Data shown START

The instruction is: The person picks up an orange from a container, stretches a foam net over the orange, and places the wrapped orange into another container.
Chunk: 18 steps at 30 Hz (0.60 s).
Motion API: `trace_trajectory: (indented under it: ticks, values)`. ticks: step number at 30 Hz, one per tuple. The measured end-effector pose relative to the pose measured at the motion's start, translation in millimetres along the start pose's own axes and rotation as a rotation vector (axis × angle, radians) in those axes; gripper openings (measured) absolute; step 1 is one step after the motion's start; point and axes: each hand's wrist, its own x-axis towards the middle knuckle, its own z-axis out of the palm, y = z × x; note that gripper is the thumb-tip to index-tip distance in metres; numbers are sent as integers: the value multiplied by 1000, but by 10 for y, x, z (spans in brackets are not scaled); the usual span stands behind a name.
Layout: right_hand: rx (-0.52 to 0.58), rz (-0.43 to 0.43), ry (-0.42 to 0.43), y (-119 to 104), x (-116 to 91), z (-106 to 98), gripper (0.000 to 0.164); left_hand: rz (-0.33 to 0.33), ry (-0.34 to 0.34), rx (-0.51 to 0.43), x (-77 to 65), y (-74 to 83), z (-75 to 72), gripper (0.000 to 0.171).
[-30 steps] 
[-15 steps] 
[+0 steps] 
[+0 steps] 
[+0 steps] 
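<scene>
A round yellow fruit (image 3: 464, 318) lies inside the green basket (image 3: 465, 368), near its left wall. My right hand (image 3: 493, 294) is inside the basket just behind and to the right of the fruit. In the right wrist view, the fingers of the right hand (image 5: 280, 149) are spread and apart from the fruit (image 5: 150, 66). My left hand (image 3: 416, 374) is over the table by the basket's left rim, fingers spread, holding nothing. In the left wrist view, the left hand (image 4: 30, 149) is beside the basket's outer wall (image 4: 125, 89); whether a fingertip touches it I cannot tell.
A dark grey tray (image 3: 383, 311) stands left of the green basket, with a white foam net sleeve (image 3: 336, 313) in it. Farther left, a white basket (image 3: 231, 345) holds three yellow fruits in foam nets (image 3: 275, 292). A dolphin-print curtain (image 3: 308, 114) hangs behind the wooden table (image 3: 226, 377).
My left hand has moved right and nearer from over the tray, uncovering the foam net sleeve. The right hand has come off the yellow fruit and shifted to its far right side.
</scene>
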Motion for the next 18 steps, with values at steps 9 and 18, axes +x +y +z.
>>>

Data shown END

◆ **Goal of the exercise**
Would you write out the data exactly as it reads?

◆ **Solution**
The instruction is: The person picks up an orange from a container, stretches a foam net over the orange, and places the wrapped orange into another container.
Chunk: 18 steps at 30 Hz (0.60 s).
Motion API: `trace_trajectory: (indented under it: ticks, values)`. ticks: step number at 30 Hz, one per tuple. The measured end-effector pose relative to the pose measured at the motion's start, translation in millimetres along the start pose's own axes and rotation as a rotation vector (axis × angle, radians) in those axes; gripper openings (measured) absolute; step 1 is one step after the motion's start; point and axes: each hand's wrist, its own x-axis towards the middle knuckle, its own z-axis out of the palm, y = z × x; note that gripper is the thumb-tip to index-tip distance in metres; numbers are sent as integers: the value multiplied by 1000, but by 10 for y, x, z (spans in brackets are not scaled); the usual span stands behind a name.
Layout: right_hand: rx (-0.52 to 0.58), rz (-0.43 to 0.43), ry (-0.42 to 0.43), y (-119 to 104), x (-116 to 91), z (-106 to 98), gripper (0.000 to 0.164); left_hand: rz (-0.33 to 0.33), ry (-0.34 to 0.34), rx (-0.51 to 0.43), x (-77 to 65), y (-74 to 83), z (-75 to 72), gripper (0.000 to 0.171).
[-30 steps] 
[-15 steps] 
[+0 steps] 
[+0 steps] 
[+0 steps] 
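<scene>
A round yellow fruit (image 3: 464, 318) lies inside the green basket (image 3: 465, 368), near its left wall. My right hand (image 3: 493, 294) is inside the basket just behind and to the right of the fruit. In the right wrist view, the fingers of the right hand (image 5: 280, 149) are spread and apart from the fruit (image 5: 150, 66). My left hand (image 3: 416, 374) is over the table by the basket's left rim, fingers spread, holding nothing. In the left wrist view, the left hand (image 4: 30, 149) is beside the basket's outer wall (image 4: 125, 89); whether a fingertip touches it I cannot tell.
A dark grey tray (image 3: 383, 311) stands left of the green basket, with a white foam net sleeve (image 3: 336, 313) in it. Farther left, a white basket (image 3: 231, 345) holds three yellow fruits in foam nets (image 3: 275, 292). A dolphin-print curtain (image 3: 308, 114) hangs behind the wooden table (image 3: 226, 377).
My left hand has moved right and nearer from over the tray, uncovering the foam net sleeve. The right hand has come off the yellow fruit and shifted to its far right side.
</scene>
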Motion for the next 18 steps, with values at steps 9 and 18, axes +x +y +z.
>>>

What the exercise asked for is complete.